# Mid Roof Smart Vent and ice dams



## mbergm57 (Nov 2, 2008)

I have been reading everything I can about roof ventilation in your helpful posts and am very interested in the smart vents. When I brought up the mid roof smart vents to our contractor he said the local roofers he talked to said the vents dont have a big enough lip to prevent backup of ice/water if we should get an ice dam. Though I know from reading the post that a properly ventilated attic should not get an ice dam, we have an old home with balloon construction, the previous remodelings done over the years have sealed off the underhangs so they cant be vented. Multiple rooflines have been joined in the front of the house including a turret style on one side of the front door and a garage addition coming out the other side. We have deicing cables on the small roof section over the front door between the turret and the garage as well as that whole side of the garage and also where the garage meets the old house in the back. Our contractor says the only reason we don't have leaks now is that we have the ice water shield all over the front of the house. Can you comment on the potential for leaking with the Smart Vents in the shingles? Do you have any other suggestions? We also have issues with bats getting into the attic. Does the Smart Vent prevent this? Sorry for the long post.


----------



## Ed the Roofer (Jan 27, 2007)

I have used the Smart Vent from DCI Products on hundreds of roofs so far and have not had one complaint about anything.

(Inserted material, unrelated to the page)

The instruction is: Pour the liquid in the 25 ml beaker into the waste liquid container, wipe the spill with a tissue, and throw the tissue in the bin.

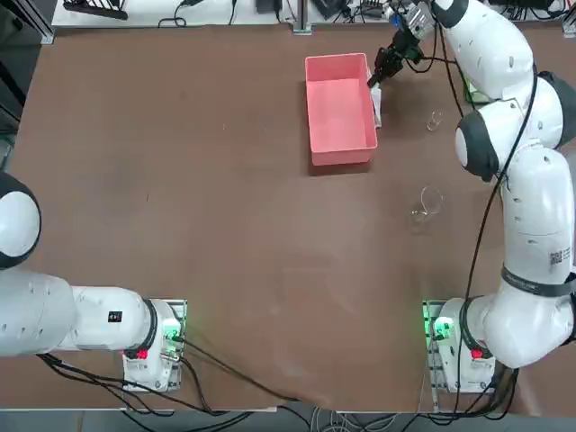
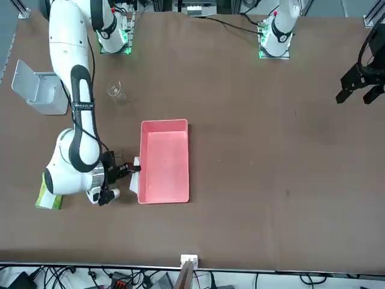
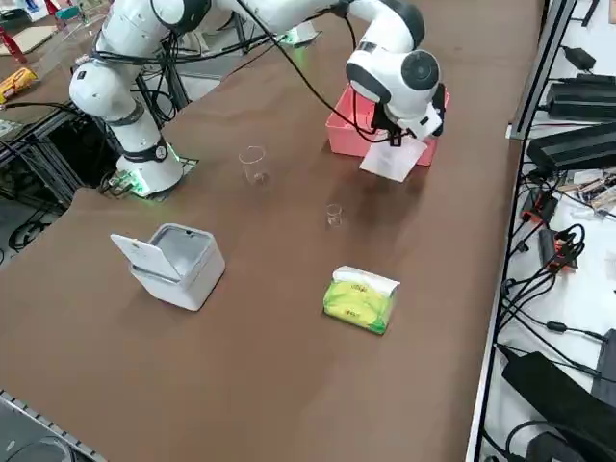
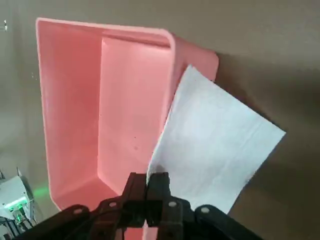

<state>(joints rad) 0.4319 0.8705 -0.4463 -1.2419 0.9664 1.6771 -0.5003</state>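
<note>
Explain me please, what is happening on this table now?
The right claw is shut on a white tissue and holds it beside the pink tray. The small beaker and the larger one stand apart on the table. The pale grey bin has its lid open, and the tissue is not in it yet.

The waste liquid container (image 4: 132, 110), a pink open tray, sits on the table, the white flat tissue (image 4: 215, 142) hanging against its side from the closed pincer (image 4: 146, 180). The tiny clear 25 ml beaker (image 3: 334, 216) stands upright, near the pale grey bin (image 3: 179, 266), whose lid is open.
</note>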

The lowest pitch I have it installed on with a mid-roof application is about a 3.5/12 pitch and that was installed last year in November. I will take photos of it this year with the snow pack on the roof to show results.

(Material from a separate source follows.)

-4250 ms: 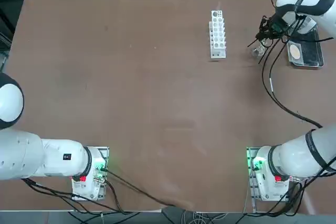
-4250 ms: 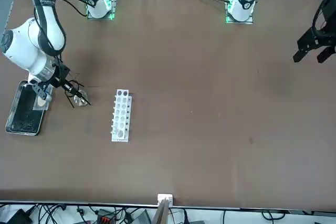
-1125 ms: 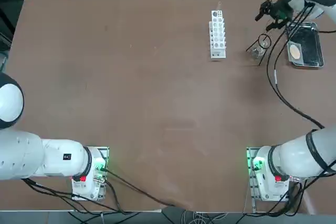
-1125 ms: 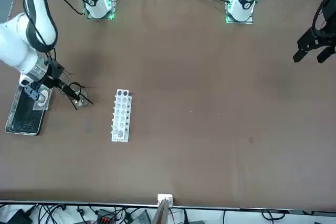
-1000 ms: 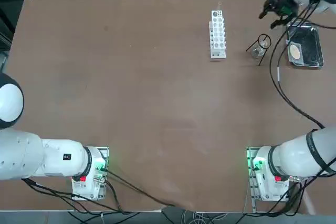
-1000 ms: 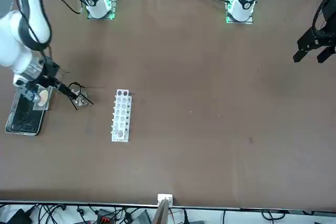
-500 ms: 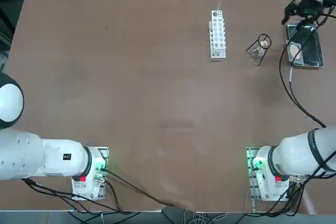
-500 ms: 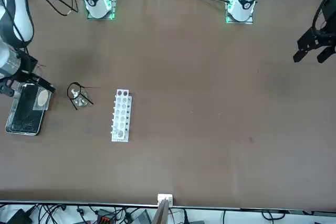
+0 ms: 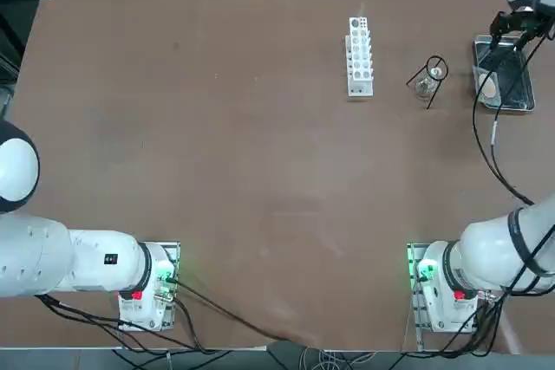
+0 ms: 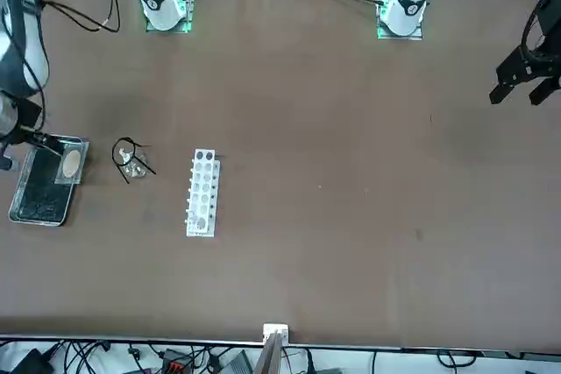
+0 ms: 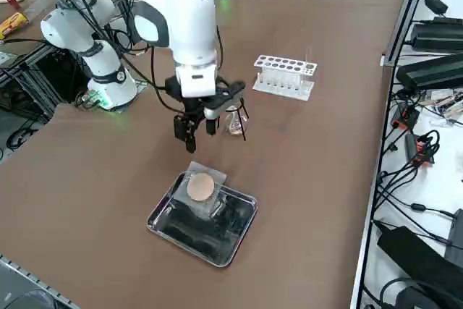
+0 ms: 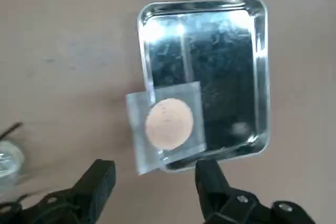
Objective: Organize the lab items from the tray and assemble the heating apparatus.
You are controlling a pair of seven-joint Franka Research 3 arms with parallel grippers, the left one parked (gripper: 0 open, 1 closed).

I have only used it as a mid-roof application about 12-15 times, but over 6-7 years, there have been no reported problems with that application.

Proper ventilation minimizes Ice Damming, as you seem to already know, but to reduce the amount of heat escaping into the attic in the first place, you may want to consider increasing your attic insulation R-Value.

Also, when I install it as a mid-roof application, it is stil necessary to install Ice and Water Shield and Starter Strip Shingles on top of the Smart Vent as a necessary precaution.

Where are your bats getting into your home now? I see no reason that they would be able to enter through the Smart Vent.

Ed


----------



## mbergm57 (Nov 2, 2008)

*Mid roof smart vents and ice dams*

Thank you for sharing your experiences with Smart vents and your success with them. Reading your posts is what motivated me to pursue the vents with our project. Do you think the weird roof angles with different additions coming in on the old house could be the reason the local roofers are so leery about using the SmartVents? Have some of the 12-15 mid roof installs you have done been on old and complicated rooflines and additions all diving into each other? Could there be any validity in what they are saying or in your experience is it probably a poor installation on their part? We have beefed up the insulation twice in the past 25 years but it maybe time to do it again with new and better product. Right now I don't think we have much ventilation at all--certainly no roof vent.
About the bats--they get in through any opening 1/2 inch or larger--we are always finding new areas in this old lake home.. I have put extrusion devices all over, sealed up, they still get in. Looking at the DCI site on the Smart Vent, I kinda though that the 1" cut made to vent was somewhat uncovered but it appears the SmartVent somehow seals it?? but still lets air in?. I just don't want new uncoveredopenings for bats to squeeze through. Thank you for letting me pick bounce questions off you.


----------



## Ed the Roofer (Jan 27, 2007)

If you could post a few different views of your homes roof, I would be able to advise you better.

No, none were installed on multi-pitched weird angled connected roof sections, yet. I would not hesitate though, if the situation caled for it.

Do the contractors have any experience installing the Smart Vent on any previous applications?

I have found very few roofing contractors who even know about it, let alone have used it.

The 1" slot is cut into the decking 6" to 7" above the bottom 7/8" thick butt edge of the Smart Vent, so they would have to lift the shingles and nails as well as the Smart Vent to find access that way. 

Ed


----------



## rlamik (May 1, 2011)

sorry-meant to start new thread


----------



## ponderguy (Oct 14, 2011)

*midroof smartvent*

Ed, reading your comments from a few years ago, and your experience with the midroof smartvent, I have a 1914 home where I can't get the usual soffit venting also, and could benefit from the midroof venting. My question, don't these vents get covered with snow and become ineffective while they are covered. I'm not really concerned about them leaking with proper installation, but it seems if there were an inch or two of snow, the vent would be covered and blocked.


----------